__What is expected__
Retype the lines below exactly, but only those from the line that has "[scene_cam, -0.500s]" through the line that has "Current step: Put". Omit every picture.

__Information shown__
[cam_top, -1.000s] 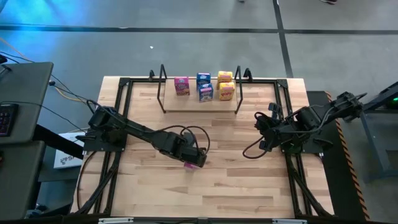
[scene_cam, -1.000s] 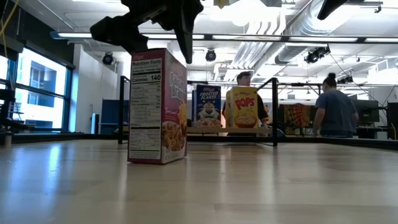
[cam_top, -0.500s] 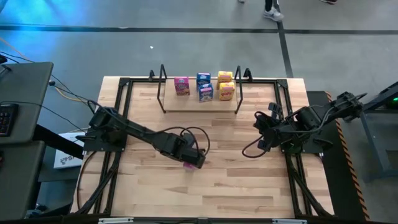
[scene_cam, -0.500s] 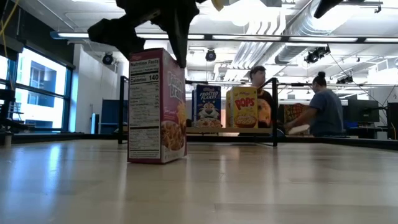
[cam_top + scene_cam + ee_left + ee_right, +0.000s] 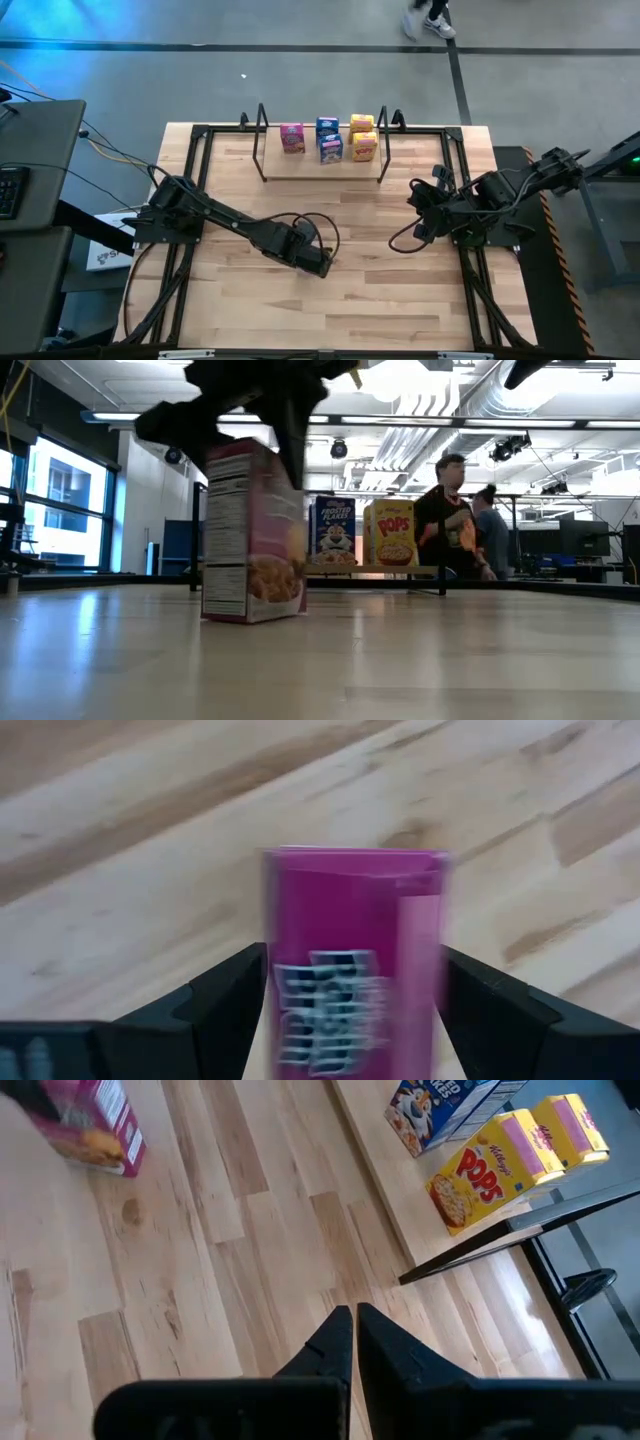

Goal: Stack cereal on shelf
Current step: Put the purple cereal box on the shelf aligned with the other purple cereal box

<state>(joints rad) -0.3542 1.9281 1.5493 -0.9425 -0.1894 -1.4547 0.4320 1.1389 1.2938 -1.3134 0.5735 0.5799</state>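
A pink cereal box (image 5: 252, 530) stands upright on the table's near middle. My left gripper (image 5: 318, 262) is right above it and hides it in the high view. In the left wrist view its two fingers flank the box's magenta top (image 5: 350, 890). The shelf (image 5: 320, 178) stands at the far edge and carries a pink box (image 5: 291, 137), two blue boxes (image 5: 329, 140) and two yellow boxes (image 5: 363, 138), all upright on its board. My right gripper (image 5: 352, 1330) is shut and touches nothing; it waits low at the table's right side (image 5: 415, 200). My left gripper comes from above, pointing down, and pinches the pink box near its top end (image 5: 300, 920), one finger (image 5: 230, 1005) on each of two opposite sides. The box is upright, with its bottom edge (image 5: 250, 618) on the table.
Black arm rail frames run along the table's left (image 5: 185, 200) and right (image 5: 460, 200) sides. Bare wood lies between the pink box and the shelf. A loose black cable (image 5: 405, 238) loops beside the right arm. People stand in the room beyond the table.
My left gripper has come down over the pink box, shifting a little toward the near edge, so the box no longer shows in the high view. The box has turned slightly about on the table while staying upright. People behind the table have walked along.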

__Expected answer__
[scene_cam, -0.500s] 
[cam_top + scene_cam + ee_left + ee_right, +0.000s] 

Goal: Stack cereal on shelf
Current step: Put the purple cereal box on the shelf aligned with the other purple cereal box

The exercise is done, and no more output is needed.